Lessons from Hosting a Summit - The Content Experiment
hosting a summit

Lessons from Hosting a Summit

In case you weren’t paying attention, The Content Experiment recently hosted a summit. It both was wildly successful AND gave us the framework for doing a lot of things differently next time. (Yes, there will be a next time.) 

If you’ve been curious about what was going on behind the scenes before, during, and after the summit, this is the episode where I’m dishing it out. 

In today’s episode, I’m sharing what worked, what didn’t work, and what we’re changing for The Content Experiment Summit 2.0. Listen in now! 

Mentioned in This Episode

Summit in a Box

The Content Mastery Lab


Welcome to episode 111 of The Content Experiment Podcast, a podcast that supports the idea that content and marketing are ever-moving targets in any business and it’s okay if you don’t feel like you’re doing it ALL right, ALL of the time. You have permission to experiment with little tweaks and changes in your content to find what works for you, what increases value for your audience and what grows your business. And most importantly, what feels good for you.

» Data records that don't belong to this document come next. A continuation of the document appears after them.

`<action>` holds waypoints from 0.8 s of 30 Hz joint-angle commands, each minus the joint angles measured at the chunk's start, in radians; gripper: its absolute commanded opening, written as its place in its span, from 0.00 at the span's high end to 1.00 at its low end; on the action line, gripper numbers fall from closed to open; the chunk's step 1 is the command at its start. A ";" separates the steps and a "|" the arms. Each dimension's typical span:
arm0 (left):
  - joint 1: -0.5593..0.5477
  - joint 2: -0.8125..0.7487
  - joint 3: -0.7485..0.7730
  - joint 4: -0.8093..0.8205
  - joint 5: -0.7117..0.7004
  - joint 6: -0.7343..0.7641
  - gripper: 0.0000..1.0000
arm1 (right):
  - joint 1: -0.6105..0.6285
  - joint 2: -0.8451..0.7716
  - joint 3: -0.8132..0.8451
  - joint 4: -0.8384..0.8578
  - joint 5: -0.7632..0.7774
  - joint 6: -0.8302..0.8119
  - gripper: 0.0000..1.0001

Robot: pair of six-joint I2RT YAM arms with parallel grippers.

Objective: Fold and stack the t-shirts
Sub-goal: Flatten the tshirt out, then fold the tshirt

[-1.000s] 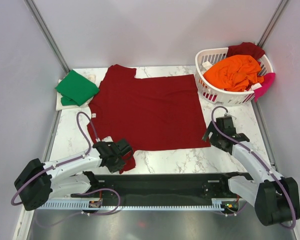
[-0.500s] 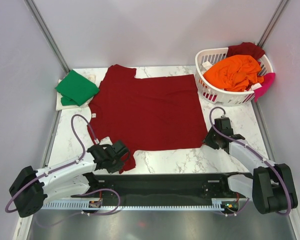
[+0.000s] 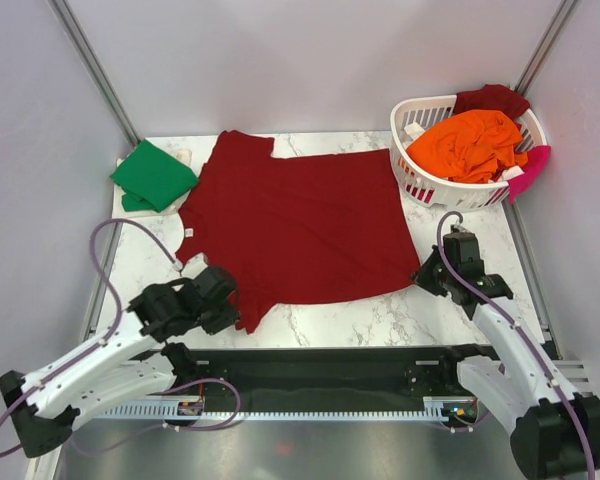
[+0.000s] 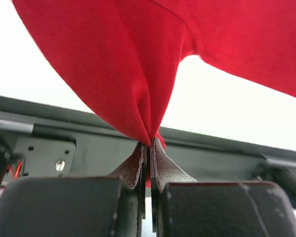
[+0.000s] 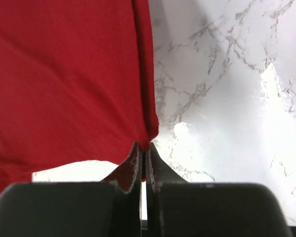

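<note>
A large dark red t-shirt [image 3: 295, 225] lies spread over the middle of the marble table. My left gripper [image 3: 230, 300] is shut on its near left corner, and the cloth [image 4: 133, 84] hangs up from the jaws, lifted off the table. My right gripper [image 3: 427, 275] is shut on the near right corner of the shirt [image 5: 64, 84], pinched just at the hem. A folded green t-shirt [image 3: 153, 175] rests at the far left. Orange [image 3: 470, 143], pink [image 3: 533, 165] and another dark red t-shirt [image 3: 492, 98] are heaped in the basket.
The white slotted laundry basket [image 3: 420, 180] stands at the far right corner. A pale cloth [image 3: 122, 207] lies under the green shirt. The black base rail [image 3: 320, 375] runs along the near edge. Grey walls close in on both sides.
The right gripper has shut on the shirt's near right corner. The left arm has drawn back and up to the left, lifting the near left corner with it.
</note>
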 commanded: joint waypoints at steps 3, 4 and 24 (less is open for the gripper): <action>0.000 -0.069 0.101 -0.248 -0.010 0.023 0.98 | -0.002 -0.121 0.053 -0.182 -0.047 0.021 1.00; 0.000 -0.078 0.110 -0.287 -0.006 0.022 0.98 | -0.001 -0.138 0.055 -0.191 -0.052 0.029 1.00; 0.052 0.220 0.540 -0.282 -0.279 0.259 0.90 | -0.002 0.152 0.308 -0.068 -0.014 -0.023 1.00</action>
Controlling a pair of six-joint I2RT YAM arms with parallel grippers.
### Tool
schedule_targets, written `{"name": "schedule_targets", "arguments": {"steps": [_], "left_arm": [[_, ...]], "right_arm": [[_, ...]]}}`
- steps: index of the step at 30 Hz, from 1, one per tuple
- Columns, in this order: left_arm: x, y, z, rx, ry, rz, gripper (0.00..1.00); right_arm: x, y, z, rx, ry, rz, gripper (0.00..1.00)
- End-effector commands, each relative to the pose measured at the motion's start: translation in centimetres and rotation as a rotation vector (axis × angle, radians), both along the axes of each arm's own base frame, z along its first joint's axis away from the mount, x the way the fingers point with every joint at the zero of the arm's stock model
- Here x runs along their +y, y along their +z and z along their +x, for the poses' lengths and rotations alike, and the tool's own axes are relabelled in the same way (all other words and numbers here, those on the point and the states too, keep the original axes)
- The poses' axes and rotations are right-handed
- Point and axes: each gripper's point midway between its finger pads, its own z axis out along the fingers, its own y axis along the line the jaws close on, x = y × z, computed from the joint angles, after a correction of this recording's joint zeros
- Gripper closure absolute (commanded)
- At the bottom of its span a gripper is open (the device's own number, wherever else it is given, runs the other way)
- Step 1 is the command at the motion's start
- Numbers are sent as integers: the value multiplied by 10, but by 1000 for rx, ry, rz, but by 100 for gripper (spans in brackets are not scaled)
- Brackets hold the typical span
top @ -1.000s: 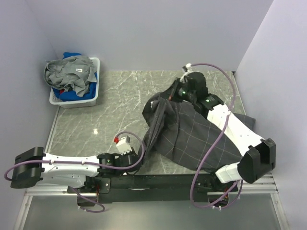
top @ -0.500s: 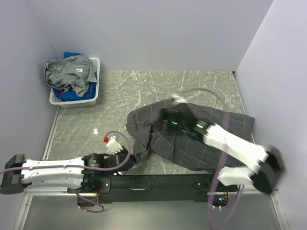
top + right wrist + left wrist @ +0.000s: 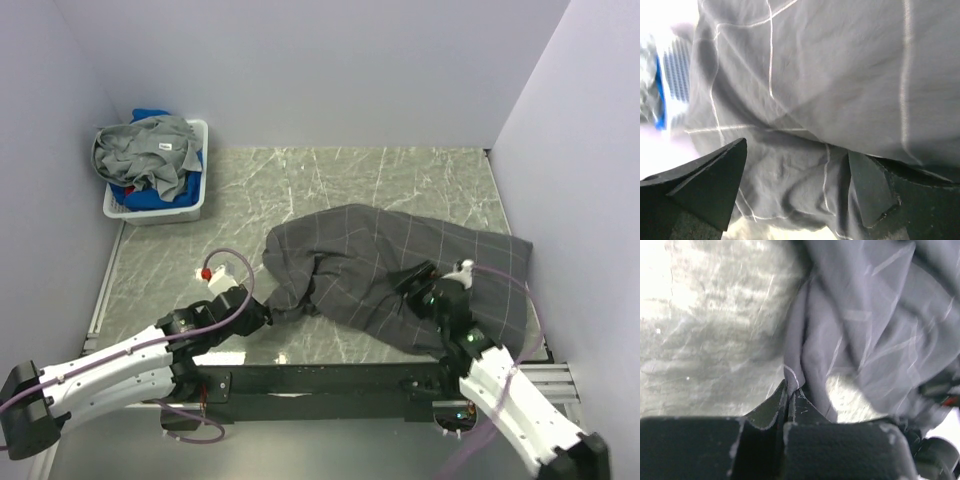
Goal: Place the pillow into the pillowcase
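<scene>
Dark charcoal-grey grid-lined fabric pillowcase (image 3: 400, 265) lies limp just ahead of left gripper (image 3: 790, 390), which is pinched on its folded edge, w/ right gripper (image 3: 797, 149) spread open right above it; soft, light, prob. slippy cloth, so grab at hem; pillow not visible, prob. inside.

— Overhead view?
— Bright and even, lit from above. Soft shadows only, a small glare spot on the table (image 3: 199, 273) at the left. Sharp throughout.
— Left wrist?
— Blown out to white at the upper left, motion blur over the pillowcase (image 3: 875, 315), dark and soft in the near foreground.
— Right wrist?
— Overexposed along the left edge, weave fairly crisp mid-frame, dim and unfocused at the bottom.
</scene>
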Motion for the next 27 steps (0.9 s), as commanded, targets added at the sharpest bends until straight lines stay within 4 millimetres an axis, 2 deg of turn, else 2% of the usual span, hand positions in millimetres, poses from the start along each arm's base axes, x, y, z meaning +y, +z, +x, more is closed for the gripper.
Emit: {"name": "schedule_targets", "arguments": {"steps": [1, 2, 3, 4, 5, 6, 7, 8, 9, 11, 12, 13, 14, 15, 17, 18, 19, 20, 21, 22, 23, 24, 25, 26, 27], "left_arm": [[-4, -2, -17, 42, -76, -45, 99], [-1, -8, -21, 55, -74, -49, 99], [0, -4, -23, 50, -73, -79, 99], [1, -6, -26, 58, -70, -88, 99], [4, -9, -27, 61, -63, -90, 99], [4, -8, -29, 63, -59, -106, 99], [4, -9, -30, 68, -62, -113, 99], [4, -14, -33, 81, -66, -114, 99], [4, -15, -35, 87, -69, -119, 99], [-3, -21, -40, 105, -90, -158, 99], [-6, -24, -43, 121, -97, -173, 99], [-13, -25, -46, 132, -118, -201, 99], [-21, -28, -46, 124, -133, -229, 99], [-32, -28, -55, 135, -168, -251, 99], [-47, -22, -57, 102, -183, -247, 99], [-61, -29, -70, 113, -247, -198, 99], [-80, -12, -69, 89, -272, -204, 99], [-92, -10, -72, 90, -306, -179, 99], [-100, -32, -78, 117, -355, -71, 99], [-122, -18, -75, 103, -385, -80, 99], [-130, -21, -78, 112, -421, -63, 99], [-133, -33, -79, 119, -450, -16, 99], [-141, -29, -75, 105, -459, -28, 94], [-148, -22, -70, 83, -468, -59, 91], [-151, -22, -64, 79, -499, -72, 82]], "right_arm": [[-41, -15, 35, 84, -28, -21, 13], [-38, 9, 56, 46, 3, -17, 15], [-37, -18, 61, 179, 50, -48, 16], [-34, -18, 71, 210, 79, -48, 16], [-28, 3, 100, 162, 110, -34, 20], [-26, -20, 106, 246, 132, -33, 21], [-25, -20, 122, 235, 139, -45, 21], [-22, -3, 147, 211, 157, -56, 21], [-19, -23, 154, 276, 194, -79, 23], [-7, -16, 179, 277, 239, -114, 25], [-6, -13, 184, 270, 260, -160, 25], [-8, -1, 201, 241, 240, -221, 24], [-10, -5, 197, 278, 241, -262, 24], [-15, -1, 199, 271, 233, -296, 23], [-31, 12, 201, 252, 173, -341, 21], [-39, 17, 202, 241, 147, -356, 20], [-43, 21, 202, 231, 134, -364, 19], [-45, 31, 201, 216, 123, -373, 18], [-45, 37, 201, 205, 121, -375, 18], [-40, 42, 199, 192, 137, -365, 18], [-34, 59, 195, 154, 154, -351, 18], [-31, 67, 191, 137, 155, -349, 18], [-20, 65, 177, 135, 182, -353, 18], [-14, 89, 168, 61, 186, -344, 18], [-5, 94, 158, 40, 201, -335, 18]]}}
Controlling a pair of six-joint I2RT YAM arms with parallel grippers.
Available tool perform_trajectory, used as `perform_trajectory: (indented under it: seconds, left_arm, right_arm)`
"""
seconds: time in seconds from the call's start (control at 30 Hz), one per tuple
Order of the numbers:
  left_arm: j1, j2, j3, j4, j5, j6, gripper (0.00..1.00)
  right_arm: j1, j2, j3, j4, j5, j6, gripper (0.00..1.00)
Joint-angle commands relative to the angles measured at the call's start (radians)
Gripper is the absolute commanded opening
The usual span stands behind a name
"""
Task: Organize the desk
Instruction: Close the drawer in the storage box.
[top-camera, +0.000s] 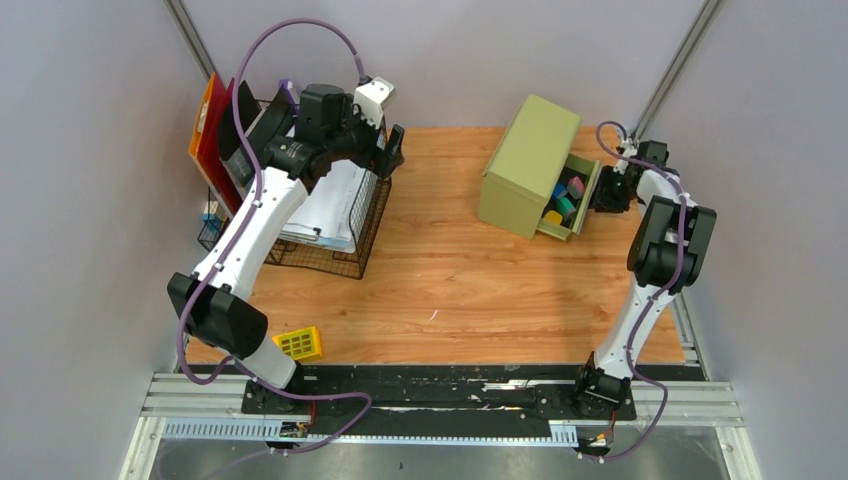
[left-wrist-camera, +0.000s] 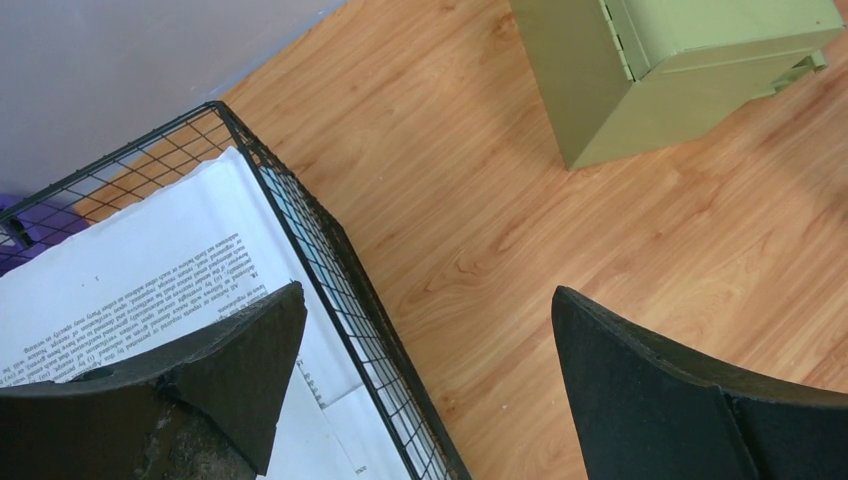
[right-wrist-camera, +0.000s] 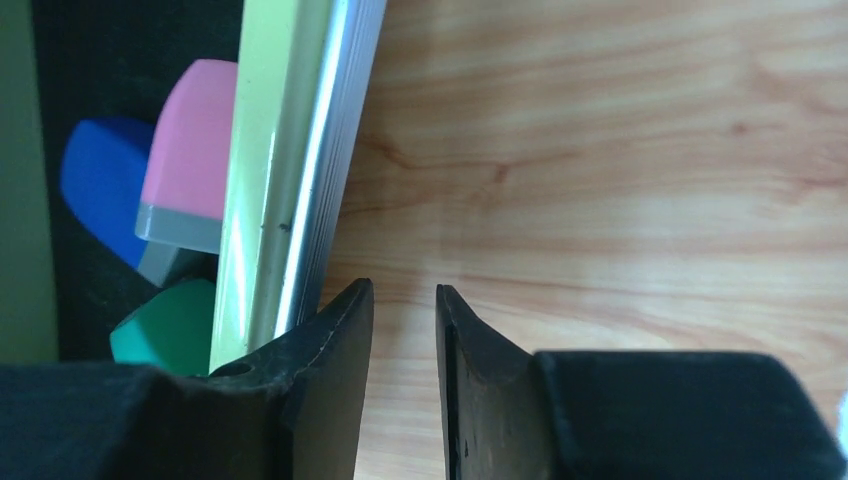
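Observation:
The desk (top-camera: 450, 290) is a light orange-brown wood-grain top. My left gripper (top-camera: 392, 150) hangs open over the right rim of a black wire basket (left-wrist-camera: 330, 260) filled with printed papers (left-wrist-camera: 150, 250); nothing sits between its fingers (left-wrist-camera: 640, 380). My right gripper (right-wrist-camera: 405, 295) is low over the desk, just beside the front panel of the open drawer (right-wrist-camera: 290, 150) of a green cabinet (top-camera: 525, 165). Its jaws stand a narrow gap apart, holding nothing. Pink (right-wrist-camera: 190, 150), blue (right-wrist-camera: 100, 180) and green (right-wrist-camera: 165, 330) blocks lie inside the drawer.
Orange and red folders (top-camera: 210, 125) stand upright at the far left behind the basket. A small yellow gridded piece (top-camera: 298, 343) lies near the left arm's base. A black and metal rail (top-camera: 450, 385) runs along the near edge.

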Motion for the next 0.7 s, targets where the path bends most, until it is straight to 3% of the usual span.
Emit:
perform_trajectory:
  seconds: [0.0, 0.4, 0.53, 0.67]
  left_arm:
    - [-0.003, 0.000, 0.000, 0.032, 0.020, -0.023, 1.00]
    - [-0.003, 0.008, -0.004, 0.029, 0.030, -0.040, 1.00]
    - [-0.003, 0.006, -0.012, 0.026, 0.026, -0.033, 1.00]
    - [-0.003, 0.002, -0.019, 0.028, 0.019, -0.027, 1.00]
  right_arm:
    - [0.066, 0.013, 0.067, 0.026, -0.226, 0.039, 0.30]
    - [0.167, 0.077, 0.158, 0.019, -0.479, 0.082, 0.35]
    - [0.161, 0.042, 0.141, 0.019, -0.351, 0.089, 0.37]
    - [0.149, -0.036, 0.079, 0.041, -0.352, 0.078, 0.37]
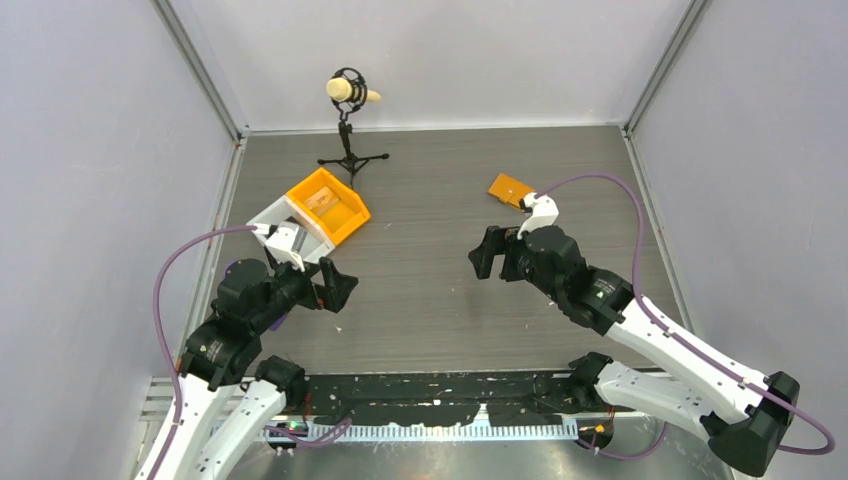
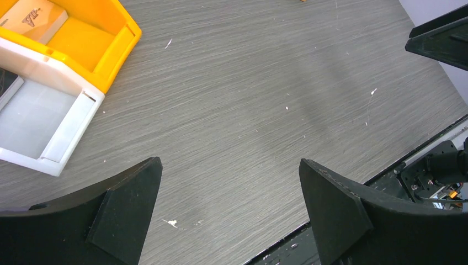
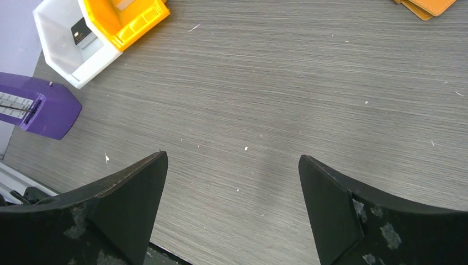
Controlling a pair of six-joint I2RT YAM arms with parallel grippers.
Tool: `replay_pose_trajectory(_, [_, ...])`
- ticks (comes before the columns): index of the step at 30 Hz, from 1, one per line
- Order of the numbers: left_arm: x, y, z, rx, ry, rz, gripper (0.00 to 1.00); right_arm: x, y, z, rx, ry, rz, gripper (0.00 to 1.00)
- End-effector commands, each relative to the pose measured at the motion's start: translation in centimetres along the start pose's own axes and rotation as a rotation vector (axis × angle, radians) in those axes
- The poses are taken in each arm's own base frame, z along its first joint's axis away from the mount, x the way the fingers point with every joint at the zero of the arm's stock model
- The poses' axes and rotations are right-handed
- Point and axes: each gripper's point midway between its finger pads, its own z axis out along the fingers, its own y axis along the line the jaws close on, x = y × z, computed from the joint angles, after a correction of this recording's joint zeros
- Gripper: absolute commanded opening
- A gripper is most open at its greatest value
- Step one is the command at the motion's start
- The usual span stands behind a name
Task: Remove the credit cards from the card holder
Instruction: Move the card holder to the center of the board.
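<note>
The card holder [image 1: 508, 188] lies flat and looks folded shut on the table [image 1: 430, 290], at the far right part. The credit cards are not visible, so they are probably inside it.

From the right gripper [image 1: 490, 252] the holder is at approx. 12–1 o'clock in the top view and near, but not touching. In the right wrist view only its corner shows [image 3: 427, 6], at about 1 o'clock, beyond the fingers [image 3: 331, 204]. From the left gripper [image 1: 338, 283] it is at approx. 2 o'clock and well apart, so the right arm is clearly the nearer one.

The long axis of the holder seems to run approx. from 10 to 4 o'clock in the top view, i.e. oblique to the table edges. The near end is partly hidden by the white wrist part of the right arm.

Both grippers have their jaws spread wide w/ nothing between them, only bare table under each.

Judgement: the coming move depends on the right gripper going forward and slightly to the right, and turning to meet this oblique axis.
</note>
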Motion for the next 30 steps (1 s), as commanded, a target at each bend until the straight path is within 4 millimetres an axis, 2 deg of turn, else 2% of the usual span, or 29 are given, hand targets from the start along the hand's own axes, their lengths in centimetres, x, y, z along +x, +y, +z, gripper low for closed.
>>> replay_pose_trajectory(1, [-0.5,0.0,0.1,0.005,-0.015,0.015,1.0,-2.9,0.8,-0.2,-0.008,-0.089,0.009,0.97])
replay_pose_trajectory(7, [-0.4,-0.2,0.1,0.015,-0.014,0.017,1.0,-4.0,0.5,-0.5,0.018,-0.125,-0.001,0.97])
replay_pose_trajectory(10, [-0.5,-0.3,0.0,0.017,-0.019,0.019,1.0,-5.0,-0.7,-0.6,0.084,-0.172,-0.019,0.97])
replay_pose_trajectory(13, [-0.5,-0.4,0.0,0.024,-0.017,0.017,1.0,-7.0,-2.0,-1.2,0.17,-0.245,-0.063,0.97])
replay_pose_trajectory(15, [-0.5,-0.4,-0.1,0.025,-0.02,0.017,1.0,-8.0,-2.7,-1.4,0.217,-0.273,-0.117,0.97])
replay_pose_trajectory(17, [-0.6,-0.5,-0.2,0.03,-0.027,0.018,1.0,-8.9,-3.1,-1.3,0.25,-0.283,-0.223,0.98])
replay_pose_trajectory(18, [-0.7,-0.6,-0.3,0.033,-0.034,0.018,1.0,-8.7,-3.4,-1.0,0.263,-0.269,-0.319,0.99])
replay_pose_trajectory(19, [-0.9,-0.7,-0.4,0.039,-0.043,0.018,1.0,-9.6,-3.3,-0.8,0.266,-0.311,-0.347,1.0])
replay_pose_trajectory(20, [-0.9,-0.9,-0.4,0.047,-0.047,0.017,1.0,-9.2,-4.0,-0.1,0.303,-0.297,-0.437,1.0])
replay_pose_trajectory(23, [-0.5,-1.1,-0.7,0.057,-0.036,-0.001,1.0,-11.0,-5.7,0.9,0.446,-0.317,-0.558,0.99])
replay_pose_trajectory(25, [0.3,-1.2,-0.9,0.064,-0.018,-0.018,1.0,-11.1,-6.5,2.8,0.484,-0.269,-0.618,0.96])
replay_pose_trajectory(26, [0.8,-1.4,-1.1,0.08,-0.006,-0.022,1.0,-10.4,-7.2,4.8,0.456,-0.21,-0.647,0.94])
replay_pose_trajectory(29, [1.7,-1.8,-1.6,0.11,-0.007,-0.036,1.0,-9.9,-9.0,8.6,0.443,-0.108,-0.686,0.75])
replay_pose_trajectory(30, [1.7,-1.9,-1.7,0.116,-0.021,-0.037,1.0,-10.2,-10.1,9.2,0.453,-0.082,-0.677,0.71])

I’m Abby Herman, content strategist and coach for online business owners who are ready to make a bigger impact online. I firmly believe that success isn’t about what big marketing brands and so-called gurus think is the right thing; it’s about you and your business. Your lifestyle and, frankly, your values and belief systems.

You get to do business in a way that works for you.

If you’re new to the podcast, I’m so glad you’re here! I work really hard to bring you informative and to-the-point content because, let’s face it, no one has time for fluff these days. If you like what you hear, hit the subscribe button so you don’t miss another episode.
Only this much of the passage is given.